II. Concept of Limited Liability:

In the US and most Western legal systems the concept of incorporation of a business is available to shield its owners from claims for the business’s debts. This is the concept of limited liability, meaning the owners’ personal liability for the debts of the business is usually limited to the amount of the capital they have invested in it. If the business owes money to a creditor, the creditor will have recourse to the business, meaning the money and other assets the business itself owns. In this way, the creditor can collect the capital the owner has bound up in the business; but the creditor has no right to make the owner pay from his own assets.

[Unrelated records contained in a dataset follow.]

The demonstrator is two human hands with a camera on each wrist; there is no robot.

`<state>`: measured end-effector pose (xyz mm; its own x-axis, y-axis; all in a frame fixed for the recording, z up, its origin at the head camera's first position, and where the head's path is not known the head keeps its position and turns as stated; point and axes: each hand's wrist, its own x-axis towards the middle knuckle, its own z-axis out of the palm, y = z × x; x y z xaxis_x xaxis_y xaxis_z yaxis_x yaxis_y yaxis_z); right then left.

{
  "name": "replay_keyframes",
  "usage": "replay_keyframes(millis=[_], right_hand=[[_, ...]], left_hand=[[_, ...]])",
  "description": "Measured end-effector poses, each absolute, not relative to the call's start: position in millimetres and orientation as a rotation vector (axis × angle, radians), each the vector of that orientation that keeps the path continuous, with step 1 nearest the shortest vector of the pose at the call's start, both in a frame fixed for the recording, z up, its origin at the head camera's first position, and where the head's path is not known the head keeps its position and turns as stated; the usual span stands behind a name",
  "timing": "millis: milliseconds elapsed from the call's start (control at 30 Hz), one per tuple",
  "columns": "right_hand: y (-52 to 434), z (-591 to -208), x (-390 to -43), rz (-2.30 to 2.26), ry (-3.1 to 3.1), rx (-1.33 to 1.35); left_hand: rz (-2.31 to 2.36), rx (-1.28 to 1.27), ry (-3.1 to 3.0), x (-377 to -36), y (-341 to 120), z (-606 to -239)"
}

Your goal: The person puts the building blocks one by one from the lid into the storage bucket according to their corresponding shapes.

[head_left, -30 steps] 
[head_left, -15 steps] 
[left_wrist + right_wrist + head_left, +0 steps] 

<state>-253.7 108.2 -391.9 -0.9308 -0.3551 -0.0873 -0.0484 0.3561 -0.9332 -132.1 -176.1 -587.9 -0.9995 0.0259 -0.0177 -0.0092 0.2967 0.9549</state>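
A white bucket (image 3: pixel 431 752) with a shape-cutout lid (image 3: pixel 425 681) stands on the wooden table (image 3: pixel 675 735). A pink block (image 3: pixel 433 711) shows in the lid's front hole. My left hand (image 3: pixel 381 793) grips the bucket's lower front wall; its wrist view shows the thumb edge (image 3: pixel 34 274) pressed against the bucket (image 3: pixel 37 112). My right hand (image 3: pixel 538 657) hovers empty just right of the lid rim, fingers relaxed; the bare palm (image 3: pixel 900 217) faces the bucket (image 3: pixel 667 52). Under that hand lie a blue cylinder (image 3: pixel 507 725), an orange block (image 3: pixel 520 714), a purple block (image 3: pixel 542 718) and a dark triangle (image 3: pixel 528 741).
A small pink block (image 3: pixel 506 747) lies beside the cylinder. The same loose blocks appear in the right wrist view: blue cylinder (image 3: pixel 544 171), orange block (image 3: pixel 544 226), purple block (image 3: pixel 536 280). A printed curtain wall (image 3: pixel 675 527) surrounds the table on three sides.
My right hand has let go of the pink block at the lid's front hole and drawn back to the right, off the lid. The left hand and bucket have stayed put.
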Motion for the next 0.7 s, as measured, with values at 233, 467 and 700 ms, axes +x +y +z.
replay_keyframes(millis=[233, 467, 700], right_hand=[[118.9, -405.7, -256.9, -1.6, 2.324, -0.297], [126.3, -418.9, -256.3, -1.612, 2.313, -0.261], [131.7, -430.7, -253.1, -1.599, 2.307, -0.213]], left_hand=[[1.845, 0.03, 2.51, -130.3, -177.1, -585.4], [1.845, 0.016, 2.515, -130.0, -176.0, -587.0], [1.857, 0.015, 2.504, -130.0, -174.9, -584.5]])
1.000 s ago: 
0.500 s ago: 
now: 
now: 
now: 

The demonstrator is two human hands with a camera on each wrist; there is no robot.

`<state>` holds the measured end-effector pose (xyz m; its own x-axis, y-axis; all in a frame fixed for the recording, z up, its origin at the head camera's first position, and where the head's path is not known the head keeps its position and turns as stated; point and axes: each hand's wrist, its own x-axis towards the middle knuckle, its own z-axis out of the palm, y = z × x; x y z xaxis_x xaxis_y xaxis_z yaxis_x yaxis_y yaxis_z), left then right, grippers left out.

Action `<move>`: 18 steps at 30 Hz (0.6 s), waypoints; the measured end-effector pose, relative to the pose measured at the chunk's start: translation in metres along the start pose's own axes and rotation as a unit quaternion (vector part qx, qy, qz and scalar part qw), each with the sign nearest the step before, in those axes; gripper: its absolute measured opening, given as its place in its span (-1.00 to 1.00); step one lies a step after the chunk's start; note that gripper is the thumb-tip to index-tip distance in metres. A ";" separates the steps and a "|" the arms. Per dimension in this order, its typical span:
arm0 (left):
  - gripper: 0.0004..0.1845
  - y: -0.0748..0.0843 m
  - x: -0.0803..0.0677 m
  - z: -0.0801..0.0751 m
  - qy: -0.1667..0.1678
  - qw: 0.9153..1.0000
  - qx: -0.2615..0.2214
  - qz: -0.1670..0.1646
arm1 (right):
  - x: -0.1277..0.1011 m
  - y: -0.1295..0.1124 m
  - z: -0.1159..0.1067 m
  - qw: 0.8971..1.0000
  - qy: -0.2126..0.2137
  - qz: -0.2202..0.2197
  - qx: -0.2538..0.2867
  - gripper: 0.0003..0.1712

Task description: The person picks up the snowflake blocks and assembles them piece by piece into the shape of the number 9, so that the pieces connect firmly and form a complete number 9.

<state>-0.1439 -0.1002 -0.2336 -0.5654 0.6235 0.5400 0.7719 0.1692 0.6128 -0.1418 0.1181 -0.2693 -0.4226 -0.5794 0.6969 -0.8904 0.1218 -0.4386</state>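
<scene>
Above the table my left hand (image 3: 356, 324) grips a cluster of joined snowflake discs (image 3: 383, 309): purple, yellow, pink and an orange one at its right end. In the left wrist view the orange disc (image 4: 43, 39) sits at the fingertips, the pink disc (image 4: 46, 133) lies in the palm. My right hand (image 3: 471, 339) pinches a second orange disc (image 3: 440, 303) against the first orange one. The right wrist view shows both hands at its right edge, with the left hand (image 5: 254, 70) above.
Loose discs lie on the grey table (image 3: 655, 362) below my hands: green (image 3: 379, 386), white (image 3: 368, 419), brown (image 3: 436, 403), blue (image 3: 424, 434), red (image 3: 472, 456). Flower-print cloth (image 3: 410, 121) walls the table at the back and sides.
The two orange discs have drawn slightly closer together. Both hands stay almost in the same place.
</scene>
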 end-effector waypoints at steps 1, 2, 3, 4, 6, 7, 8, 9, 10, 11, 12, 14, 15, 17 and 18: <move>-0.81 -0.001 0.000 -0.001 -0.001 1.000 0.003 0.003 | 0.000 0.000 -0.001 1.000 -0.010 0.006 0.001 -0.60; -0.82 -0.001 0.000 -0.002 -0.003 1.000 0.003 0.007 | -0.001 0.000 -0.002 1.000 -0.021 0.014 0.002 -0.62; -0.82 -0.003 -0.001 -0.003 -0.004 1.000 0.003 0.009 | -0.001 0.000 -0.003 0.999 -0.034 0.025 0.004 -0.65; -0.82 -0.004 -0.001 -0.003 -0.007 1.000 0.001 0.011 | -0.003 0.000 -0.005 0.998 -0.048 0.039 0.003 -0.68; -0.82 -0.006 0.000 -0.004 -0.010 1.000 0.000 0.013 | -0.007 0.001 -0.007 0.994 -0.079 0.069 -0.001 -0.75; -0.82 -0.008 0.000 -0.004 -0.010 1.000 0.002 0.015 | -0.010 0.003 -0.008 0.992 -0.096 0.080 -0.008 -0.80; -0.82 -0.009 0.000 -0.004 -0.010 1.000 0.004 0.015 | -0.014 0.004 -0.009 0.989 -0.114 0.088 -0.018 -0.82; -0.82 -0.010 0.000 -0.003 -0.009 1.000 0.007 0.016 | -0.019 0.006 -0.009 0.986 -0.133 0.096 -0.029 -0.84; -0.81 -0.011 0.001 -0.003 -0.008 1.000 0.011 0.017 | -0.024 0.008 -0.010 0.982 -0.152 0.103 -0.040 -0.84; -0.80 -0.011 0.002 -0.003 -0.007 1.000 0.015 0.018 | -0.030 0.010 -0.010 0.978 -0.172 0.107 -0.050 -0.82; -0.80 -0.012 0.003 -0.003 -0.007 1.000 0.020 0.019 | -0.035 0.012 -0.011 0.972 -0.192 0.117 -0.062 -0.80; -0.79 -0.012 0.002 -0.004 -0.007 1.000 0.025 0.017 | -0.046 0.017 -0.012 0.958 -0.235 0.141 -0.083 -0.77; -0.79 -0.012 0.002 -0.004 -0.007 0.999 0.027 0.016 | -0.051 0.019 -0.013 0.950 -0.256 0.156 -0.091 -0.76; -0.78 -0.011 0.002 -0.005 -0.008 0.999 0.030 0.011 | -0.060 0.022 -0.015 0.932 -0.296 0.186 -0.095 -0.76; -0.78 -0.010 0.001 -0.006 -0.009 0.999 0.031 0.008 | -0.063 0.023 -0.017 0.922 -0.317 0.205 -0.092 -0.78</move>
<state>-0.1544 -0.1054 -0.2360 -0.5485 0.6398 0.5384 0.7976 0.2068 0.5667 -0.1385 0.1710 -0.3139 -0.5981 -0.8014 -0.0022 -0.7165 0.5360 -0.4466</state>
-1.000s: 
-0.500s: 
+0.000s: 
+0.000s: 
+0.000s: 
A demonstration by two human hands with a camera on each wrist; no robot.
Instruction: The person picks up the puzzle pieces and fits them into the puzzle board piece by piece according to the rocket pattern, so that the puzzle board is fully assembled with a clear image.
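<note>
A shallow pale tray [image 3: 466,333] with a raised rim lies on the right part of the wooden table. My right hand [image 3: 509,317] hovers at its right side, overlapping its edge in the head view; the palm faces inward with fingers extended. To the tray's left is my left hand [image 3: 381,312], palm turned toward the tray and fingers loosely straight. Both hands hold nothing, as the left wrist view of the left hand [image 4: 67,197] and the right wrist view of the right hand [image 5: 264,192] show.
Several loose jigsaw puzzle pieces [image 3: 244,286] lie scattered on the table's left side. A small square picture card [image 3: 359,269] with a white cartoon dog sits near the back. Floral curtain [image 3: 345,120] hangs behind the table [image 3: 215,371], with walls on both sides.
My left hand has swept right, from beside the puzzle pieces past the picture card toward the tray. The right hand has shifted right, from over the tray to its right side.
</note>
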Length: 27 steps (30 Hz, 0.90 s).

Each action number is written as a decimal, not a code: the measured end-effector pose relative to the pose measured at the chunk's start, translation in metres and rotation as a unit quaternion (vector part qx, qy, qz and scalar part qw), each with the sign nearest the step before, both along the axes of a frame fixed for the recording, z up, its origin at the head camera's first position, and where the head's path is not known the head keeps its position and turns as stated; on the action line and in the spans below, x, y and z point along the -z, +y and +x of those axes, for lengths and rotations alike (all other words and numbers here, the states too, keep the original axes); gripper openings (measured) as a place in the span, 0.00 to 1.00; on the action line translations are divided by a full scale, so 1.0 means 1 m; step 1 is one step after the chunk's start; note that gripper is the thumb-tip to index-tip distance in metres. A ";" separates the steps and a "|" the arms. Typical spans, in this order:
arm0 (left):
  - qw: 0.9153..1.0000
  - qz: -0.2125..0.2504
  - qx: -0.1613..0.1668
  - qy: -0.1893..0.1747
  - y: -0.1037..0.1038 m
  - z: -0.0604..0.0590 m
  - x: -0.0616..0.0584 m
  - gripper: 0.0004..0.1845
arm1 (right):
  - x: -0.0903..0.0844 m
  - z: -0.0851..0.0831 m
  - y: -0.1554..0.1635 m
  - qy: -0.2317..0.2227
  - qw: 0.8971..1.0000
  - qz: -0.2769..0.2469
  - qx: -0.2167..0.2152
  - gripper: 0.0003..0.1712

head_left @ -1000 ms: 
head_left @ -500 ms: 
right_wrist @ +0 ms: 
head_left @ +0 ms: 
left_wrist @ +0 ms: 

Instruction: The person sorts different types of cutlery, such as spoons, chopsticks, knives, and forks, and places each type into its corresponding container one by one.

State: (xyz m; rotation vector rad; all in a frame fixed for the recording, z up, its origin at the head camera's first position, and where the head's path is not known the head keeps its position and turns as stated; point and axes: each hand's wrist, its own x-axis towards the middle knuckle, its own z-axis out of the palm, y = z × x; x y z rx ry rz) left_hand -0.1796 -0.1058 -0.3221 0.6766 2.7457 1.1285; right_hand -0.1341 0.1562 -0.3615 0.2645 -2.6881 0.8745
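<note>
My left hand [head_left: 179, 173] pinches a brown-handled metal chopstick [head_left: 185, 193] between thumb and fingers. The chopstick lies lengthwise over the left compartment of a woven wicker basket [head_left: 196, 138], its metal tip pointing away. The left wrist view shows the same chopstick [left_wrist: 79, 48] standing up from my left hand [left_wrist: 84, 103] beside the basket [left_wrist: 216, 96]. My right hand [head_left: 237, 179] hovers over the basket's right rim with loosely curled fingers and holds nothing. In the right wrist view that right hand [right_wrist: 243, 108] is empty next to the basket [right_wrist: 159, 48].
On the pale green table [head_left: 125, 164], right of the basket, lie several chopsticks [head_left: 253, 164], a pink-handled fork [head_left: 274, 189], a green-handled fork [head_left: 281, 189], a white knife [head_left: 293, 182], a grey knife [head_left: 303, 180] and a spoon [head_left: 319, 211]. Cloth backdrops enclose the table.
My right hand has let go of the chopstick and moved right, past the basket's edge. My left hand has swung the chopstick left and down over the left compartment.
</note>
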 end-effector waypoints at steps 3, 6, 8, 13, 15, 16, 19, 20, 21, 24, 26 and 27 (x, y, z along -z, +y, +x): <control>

III. Threshold Rule of Limited Liability; Exceptions and “Piercing the Corporate Veil":

The general rule of limited liability applies to CMS and its contractors when dealing with shareholders of incorporated health care providers, just as it does to other creditors. No statute or case law makes owners of incorporated Medicare health care providers personally liable for their companies’ debts to CMS, except in certain very narrow circumstances which apply to all debtors and creditors. And nothing about the health care industry makes these circumstances more likely to arise than in other industries.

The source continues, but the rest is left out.